#### Recorded information
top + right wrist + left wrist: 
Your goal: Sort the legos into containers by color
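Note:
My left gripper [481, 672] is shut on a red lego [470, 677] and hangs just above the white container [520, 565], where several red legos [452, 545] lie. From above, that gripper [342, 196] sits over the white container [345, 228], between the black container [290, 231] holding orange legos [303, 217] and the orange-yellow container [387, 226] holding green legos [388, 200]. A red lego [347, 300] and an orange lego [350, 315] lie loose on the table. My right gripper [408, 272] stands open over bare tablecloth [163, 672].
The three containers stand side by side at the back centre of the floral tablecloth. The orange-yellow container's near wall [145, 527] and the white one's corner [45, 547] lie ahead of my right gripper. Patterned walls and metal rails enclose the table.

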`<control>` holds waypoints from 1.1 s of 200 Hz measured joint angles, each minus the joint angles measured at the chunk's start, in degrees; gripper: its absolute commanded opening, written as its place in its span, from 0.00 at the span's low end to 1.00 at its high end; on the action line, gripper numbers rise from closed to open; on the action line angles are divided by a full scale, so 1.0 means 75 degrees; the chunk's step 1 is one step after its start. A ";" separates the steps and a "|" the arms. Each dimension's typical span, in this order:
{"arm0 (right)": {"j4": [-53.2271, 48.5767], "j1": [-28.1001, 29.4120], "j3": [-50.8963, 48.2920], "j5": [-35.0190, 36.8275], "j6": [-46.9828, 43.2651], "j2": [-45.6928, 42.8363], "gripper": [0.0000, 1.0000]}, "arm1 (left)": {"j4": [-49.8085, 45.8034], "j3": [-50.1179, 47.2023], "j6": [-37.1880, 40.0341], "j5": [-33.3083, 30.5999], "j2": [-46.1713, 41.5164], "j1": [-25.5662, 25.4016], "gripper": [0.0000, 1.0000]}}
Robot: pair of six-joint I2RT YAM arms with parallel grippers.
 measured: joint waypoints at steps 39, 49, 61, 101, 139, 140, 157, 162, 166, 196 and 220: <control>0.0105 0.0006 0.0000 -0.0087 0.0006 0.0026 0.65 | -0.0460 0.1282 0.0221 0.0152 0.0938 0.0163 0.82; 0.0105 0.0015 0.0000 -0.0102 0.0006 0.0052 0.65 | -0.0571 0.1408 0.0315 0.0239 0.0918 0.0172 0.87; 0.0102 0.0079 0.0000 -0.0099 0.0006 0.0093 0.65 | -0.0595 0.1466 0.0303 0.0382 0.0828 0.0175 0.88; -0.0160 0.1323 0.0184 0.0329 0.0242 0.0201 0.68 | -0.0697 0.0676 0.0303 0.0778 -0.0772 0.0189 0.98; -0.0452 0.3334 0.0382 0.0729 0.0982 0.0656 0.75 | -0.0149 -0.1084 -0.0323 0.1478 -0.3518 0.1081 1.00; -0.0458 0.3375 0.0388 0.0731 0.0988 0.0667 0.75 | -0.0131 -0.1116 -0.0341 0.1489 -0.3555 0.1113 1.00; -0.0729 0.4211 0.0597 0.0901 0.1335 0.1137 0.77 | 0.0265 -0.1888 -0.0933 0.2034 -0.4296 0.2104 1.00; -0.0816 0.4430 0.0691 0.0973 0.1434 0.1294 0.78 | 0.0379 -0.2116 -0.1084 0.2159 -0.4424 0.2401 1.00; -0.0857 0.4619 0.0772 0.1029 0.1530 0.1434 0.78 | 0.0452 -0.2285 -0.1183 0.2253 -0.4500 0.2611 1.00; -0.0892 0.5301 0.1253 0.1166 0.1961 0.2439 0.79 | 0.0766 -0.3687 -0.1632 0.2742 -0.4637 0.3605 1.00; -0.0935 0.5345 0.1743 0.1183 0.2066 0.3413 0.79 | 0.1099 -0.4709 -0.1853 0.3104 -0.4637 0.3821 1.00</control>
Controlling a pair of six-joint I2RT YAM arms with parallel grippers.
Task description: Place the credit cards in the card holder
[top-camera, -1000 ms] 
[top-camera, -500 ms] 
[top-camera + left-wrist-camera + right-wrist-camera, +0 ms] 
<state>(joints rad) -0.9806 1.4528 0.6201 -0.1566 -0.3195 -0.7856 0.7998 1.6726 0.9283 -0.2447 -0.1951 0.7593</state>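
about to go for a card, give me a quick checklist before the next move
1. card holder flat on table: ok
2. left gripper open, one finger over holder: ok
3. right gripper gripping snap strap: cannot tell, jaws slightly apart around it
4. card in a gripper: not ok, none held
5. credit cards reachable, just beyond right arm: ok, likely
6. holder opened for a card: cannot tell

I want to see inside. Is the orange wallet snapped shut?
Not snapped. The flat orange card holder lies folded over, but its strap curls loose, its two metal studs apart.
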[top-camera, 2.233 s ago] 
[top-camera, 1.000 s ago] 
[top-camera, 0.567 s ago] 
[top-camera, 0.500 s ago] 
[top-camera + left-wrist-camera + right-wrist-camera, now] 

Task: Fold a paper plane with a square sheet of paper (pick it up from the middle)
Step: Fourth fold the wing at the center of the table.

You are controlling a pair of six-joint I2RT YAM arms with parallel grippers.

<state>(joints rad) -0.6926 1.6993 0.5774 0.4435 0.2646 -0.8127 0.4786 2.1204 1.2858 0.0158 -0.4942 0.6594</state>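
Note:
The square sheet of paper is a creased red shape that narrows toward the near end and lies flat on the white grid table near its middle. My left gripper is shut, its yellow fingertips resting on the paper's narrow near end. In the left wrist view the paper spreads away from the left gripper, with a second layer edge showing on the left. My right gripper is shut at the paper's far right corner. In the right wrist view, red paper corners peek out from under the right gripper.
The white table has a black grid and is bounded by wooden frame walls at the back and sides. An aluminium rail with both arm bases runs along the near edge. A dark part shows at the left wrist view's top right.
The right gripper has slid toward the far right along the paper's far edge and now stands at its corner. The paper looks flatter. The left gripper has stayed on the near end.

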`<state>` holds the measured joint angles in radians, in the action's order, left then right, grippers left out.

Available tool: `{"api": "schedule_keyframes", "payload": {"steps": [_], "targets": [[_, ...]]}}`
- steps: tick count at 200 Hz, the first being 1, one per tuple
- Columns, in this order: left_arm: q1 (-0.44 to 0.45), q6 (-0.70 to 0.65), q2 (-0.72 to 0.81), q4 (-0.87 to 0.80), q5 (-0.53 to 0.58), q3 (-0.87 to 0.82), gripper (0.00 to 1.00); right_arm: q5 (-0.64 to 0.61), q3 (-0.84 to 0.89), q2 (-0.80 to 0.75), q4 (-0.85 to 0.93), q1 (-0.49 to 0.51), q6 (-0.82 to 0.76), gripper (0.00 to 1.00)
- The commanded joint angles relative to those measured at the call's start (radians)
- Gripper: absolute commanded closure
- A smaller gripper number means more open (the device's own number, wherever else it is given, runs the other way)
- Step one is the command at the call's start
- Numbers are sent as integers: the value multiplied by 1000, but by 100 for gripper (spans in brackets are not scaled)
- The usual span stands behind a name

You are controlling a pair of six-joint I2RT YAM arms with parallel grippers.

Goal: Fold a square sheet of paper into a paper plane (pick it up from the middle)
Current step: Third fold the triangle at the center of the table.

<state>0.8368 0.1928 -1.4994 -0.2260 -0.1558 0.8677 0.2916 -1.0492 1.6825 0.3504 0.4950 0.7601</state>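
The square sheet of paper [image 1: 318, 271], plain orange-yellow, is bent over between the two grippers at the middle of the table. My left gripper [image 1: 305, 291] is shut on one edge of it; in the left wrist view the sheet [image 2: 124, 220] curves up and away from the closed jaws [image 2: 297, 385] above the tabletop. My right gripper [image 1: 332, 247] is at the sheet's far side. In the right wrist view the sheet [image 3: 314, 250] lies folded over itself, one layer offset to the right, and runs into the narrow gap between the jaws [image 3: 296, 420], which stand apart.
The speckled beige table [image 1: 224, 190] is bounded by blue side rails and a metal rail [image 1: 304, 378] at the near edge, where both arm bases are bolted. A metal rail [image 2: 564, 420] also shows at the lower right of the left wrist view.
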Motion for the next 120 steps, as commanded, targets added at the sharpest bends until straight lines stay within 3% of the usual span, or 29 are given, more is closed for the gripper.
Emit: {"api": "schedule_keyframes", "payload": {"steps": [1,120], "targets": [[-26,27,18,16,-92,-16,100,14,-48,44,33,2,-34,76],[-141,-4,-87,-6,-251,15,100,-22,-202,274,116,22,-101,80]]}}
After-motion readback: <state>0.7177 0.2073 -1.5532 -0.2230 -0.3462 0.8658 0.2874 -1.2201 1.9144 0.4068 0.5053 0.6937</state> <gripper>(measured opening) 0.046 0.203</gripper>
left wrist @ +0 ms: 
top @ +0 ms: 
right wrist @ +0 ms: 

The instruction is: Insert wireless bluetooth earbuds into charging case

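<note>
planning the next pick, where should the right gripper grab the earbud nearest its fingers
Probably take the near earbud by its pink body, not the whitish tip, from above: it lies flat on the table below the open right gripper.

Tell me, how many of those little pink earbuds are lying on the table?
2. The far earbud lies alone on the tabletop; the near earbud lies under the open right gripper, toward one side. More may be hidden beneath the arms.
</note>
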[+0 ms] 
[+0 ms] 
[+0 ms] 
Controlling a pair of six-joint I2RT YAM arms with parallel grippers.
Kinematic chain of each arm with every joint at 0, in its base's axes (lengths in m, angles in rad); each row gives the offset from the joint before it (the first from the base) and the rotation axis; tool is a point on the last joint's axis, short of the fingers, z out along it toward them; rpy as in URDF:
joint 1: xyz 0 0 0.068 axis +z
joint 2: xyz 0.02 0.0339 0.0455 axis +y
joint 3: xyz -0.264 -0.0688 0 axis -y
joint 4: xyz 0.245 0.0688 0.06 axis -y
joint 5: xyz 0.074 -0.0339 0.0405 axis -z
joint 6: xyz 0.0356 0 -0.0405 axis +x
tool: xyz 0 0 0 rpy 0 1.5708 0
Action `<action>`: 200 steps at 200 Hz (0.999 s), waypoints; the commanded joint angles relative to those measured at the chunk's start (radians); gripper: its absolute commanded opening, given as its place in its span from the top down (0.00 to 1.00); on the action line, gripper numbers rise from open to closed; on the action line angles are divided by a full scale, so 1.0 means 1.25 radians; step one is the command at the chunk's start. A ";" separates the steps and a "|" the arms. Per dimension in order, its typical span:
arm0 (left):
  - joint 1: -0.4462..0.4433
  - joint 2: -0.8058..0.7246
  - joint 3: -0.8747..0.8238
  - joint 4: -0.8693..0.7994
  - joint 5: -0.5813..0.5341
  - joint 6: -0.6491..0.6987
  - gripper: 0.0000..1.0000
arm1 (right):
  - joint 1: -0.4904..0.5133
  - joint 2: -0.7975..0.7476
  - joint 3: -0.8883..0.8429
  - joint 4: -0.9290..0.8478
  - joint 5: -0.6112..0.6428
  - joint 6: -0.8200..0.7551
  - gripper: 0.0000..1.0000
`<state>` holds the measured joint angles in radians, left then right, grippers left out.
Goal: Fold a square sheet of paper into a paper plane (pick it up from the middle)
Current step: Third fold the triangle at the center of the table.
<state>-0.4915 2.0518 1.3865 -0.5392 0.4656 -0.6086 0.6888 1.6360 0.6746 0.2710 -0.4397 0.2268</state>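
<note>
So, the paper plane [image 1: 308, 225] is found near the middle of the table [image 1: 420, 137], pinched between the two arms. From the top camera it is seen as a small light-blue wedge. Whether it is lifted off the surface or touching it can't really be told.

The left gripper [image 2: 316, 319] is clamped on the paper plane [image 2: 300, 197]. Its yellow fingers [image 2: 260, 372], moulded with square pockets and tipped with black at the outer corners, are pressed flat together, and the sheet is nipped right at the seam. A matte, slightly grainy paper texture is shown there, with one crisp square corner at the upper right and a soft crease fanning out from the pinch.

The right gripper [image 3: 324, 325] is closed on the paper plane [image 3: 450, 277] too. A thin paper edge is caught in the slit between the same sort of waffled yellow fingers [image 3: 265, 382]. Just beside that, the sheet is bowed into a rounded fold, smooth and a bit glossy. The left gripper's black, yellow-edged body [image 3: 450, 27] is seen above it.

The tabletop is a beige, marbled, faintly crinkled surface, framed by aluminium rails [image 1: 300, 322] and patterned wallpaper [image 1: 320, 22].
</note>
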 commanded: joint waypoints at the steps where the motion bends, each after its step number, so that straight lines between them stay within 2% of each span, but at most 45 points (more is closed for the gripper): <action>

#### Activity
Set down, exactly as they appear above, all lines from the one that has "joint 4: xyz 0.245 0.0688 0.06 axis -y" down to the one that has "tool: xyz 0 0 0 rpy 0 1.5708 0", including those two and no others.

#### Answer box
joint 4: xyz 0.245 0.0688 0.06 axis -y
joint 5: xyz 0.074 -0.0339 0.0405 axis -z
joint 6: xyz 0.0356 0 -0.0405 axis +x
tool: xyz 0 0 0 rpy 0 1.5708 0

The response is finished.